NURSING NEWS

FROM THE DESK OF EMILY STREIT, USD 113 DISTRICT R.N., 785-284-3448

IT’S HEAD LICE SEASON – and WILL BE for the remainder of the school year!

1.  DEFINED:

a.  Head lice are parasitic insects (relative to the size of a sesame seed) found on the head, eyebrows, and/or eyelashes.

b.  They feed on human blood by living close to the human scalp.

c.  These insects are NOT known to spread disease.

d.  Adult female lice lay nits (eggs) approximately the size of a thread knot; nits are usually found within ¼ inch from the scalp cemented to the hair shaft.

2.  TRANSPORT:

a.  Lice move by crawling, not by hopping or flying.

b.  Direct contact with hair of infected person is required for lice to spread amongst individuals.

c.  Transmission through clothing (hats, scarves, coats, combs, brushes, and towels, etc.) is possible but not as likely.

3.  SIGNS & SYMPTOMS:

a.  Visible crawling lice on the scalp, nits cemented to the hair shaft within ¼ inch of the scalp – both lice and nits are especially found around/behind the ears and near the neckline

b.  Tickling sensation – caused by lice moving through the hair/across the scalp

c.  Itching – due to the body’s allergic reaction when the lice bite the scalp

d.  Irritability/difficulty sleeping – lice are more active at night, where light exposure is limited

e.  Presence of sores on the scalp – due to scratching, sores can also become infected from the skin’s own bacteria

4.  TREATMENT:

a.  Over-the-counter medicated shampoos (FDA approved) – some may require retreatment 7-9 days after initial treatment

i.  Pyrethrins (with piperonyl butoxide; i.e. A–200, Pronto, R&C, Rid, Triple X)

ii. Permethrin lotion, 1% (i.e. Nix)

b.  Prescription shampoos (FDA approved) – some may require retreatment 7-9 days after initial treatment

i.  Benzyl alcohol lotion, 5% (i.e. Ulefsia)

ii. Ivermectin lotion, 05% (i.e. Sklice)

iii.  Malathion lotion, 0.5% (i.e. Ovide)

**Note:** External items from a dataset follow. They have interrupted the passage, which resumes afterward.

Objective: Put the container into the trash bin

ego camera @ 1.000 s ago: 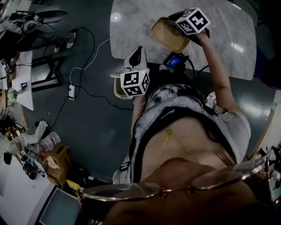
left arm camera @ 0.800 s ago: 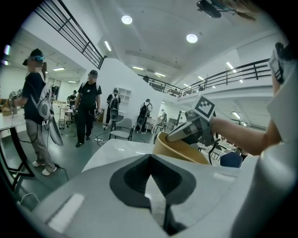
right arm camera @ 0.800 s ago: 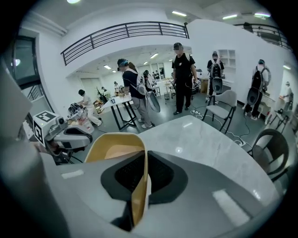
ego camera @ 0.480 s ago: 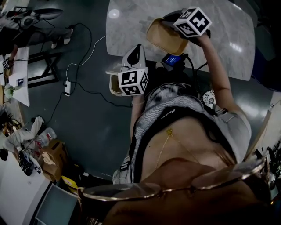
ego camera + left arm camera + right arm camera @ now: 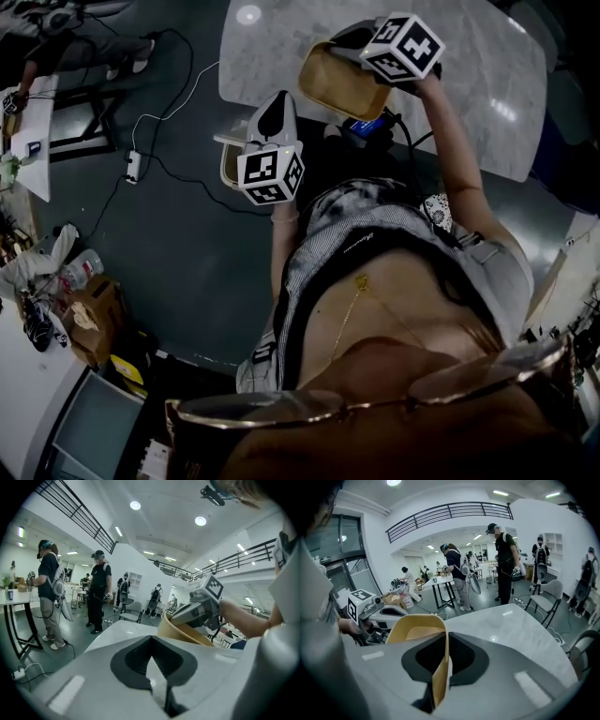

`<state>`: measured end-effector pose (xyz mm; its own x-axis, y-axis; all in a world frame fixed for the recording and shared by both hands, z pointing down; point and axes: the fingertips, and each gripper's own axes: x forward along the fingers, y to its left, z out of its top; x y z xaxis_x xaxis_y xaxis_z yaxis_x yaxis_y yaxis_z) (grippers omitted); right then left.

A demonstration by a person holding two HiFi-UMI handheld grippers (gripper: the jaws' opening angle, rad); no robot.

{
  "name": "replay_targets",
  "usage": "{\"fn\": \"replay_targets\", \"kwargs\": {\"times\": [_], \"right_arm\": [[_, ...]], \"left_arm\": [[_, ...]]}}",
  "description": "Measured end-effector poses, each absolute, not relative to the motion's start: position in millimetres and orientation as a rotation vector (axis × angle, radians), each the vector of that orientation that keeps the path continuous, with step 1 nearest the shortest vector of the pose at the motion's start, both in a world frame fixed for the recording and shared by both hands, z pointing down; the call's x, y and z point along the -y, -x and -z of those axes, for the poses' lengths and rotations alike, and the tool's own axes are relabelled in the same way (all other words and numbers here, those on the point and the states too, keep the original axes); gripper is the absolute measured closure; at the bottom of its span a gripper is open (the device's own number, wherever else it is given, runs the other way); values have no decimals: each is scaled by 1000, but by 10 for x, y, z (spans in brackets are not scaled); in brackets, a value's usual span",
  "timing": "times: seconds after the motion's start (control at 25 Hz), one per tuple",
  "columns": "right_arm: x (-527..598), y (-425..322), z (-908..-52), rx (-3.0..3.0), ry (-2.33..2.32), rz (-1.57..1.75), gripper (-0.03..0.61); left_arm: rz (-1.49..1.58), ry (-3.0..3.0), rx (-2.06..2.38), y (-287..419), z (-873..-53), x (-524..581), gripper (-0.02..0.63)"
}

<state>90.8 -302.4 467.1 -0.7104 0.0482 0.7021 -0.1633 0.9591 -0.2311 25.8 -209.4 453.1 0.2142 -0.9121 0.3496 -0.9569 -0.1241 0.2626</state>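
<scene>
The tan paper container (image 5: 339, 84) hangs tilted over the near left corner of the marble table (image 5: 487, 84). My right gripper (image 5: 358, 52) is shut on the container's thin wall, and in the right gripper view that wall (image 5: 439, 667) stands edge-on between the pads. The container's open mouth (image 5: 417, 634) faces away from the camera. My left gripper (image 5: 284, 101) sits lower and to the left, off the table's edge, shut with nothing in it. From the left gripper view its jaws (image 5: 151, 639) point toward the container (image 5: 183, 632) and the right gripper (image 5: 201, 606). No trash bin is clearly recognisable.
A pale rimmed object (image 5: 228, 167) lies under the left gripper, mostly hidden. A small device with a blue screen (image 5: 370, 127) hangs by the table edge. A cable and power strip (image 5: 131, 167) lie on the floor, boxes (image 5: 89, 314) at the left. People (image 5: 505, 559) and chairs (image 5: 546, 595) stand beyond the table.
The right gripper has carried the container a little left and up in the head view. The left gripper has drifted slightly left. Neither grip has changed.
</scene>
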Motion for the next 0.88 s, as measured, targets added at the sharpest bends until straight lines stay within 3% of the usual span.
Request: {"fn": "replay_targets", "kwargs": {"times": [0.32,0.88], "right_arm": [[2961,-679,-4668,2376,-31,-324,540],[1152,1240,-4759,2369,329,-195,540]], "left_arm": [[-133,-1939,1870,94,-4502,1788,614],[-63,-1694,2122,1745,-4455,180,614]]}}
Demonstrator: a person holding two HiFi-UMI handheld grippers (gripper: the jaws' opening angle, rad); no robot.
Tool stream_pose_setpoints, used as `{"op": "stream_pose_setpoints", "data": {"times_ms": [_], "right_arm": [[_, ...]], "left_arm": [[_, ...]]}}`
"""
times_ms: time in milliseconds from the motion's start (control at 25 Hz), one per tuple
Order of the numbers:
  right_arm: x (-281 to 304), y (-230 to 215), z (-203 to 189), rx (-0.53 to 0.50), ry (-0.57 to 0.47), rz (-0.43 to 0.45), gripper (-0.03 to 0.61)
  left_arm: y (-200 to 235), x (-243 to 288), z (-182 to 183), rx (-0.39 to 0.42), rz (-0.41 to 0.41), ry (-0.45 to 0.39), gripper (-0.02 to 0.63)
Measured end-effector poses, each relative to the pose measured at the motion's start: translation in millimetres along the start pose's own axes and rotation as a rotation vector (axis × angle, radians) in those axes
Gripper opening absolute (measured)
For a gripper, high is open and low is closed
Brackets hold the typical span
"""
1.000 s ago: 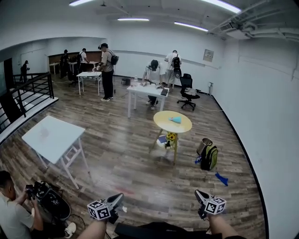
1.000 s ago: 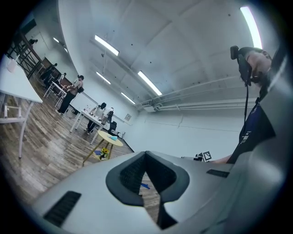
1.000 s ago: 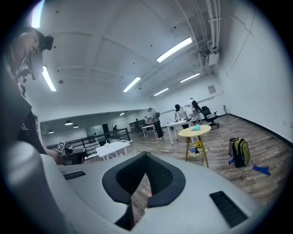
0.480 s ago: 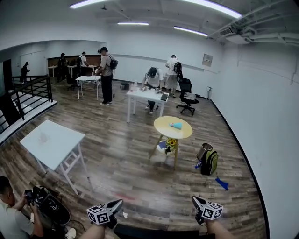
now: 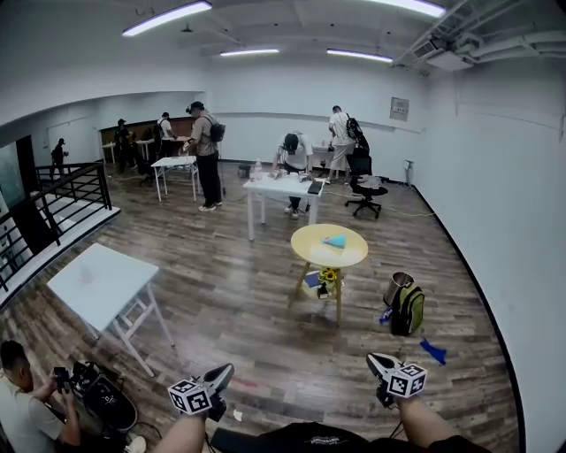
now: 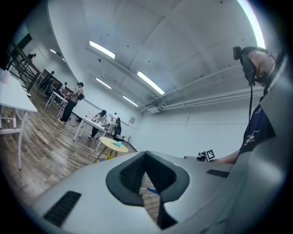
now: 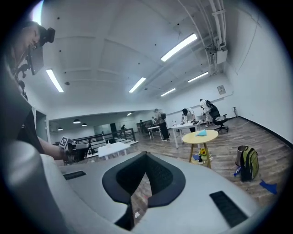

iv.  Spinosad, 0.9% topical suspension (i.e. Natroba)

c.  Combing

i.  THOROUGH & FAITHFUL checking/combing through the hair of the affected individual, with a nit comb at least every 2-3 days for 2-3 weeks after each treatment to remove nits and lice will aid successful treatment. All household members will need to be checked for lice as well.

d.  Other

i.  Items used two days prior to treatment by the infected individual (clothing, linens, etc.) should be dry cleaned, OR machine washed on the hot water cycle at 130 degrees Fahrenheit; dried on the high heat setting, OR sealed and stored in a plastic bag for two weeks. Combs/brushes need to be soaked for 5-10 minutes in hot water (130 degrees Farenheit). Though not required, vacuuming surfaces commonly in contact with the individual, can assist with eliminating lice.

5.  PREVENTION:

a.  PRIMARILY Avoid head-to-head contact (hair-to-hair). Additional secondary measures may include not sharing clothing items, hair accessories, or towels - keeping hair groomed, pulled back – and to avoid lying on surfaces recently in contact with an infected individual.

6.  REMINDER:

a.  Head lice is NOT life threatening. Stigmas related to head lice are concerning, therefore confidentiality from the school’s standpoint is crucial. ANYONE can get head lice. Feel free to call 785-284-3448 and ask to speak with the nurse if you have any questions or concerns.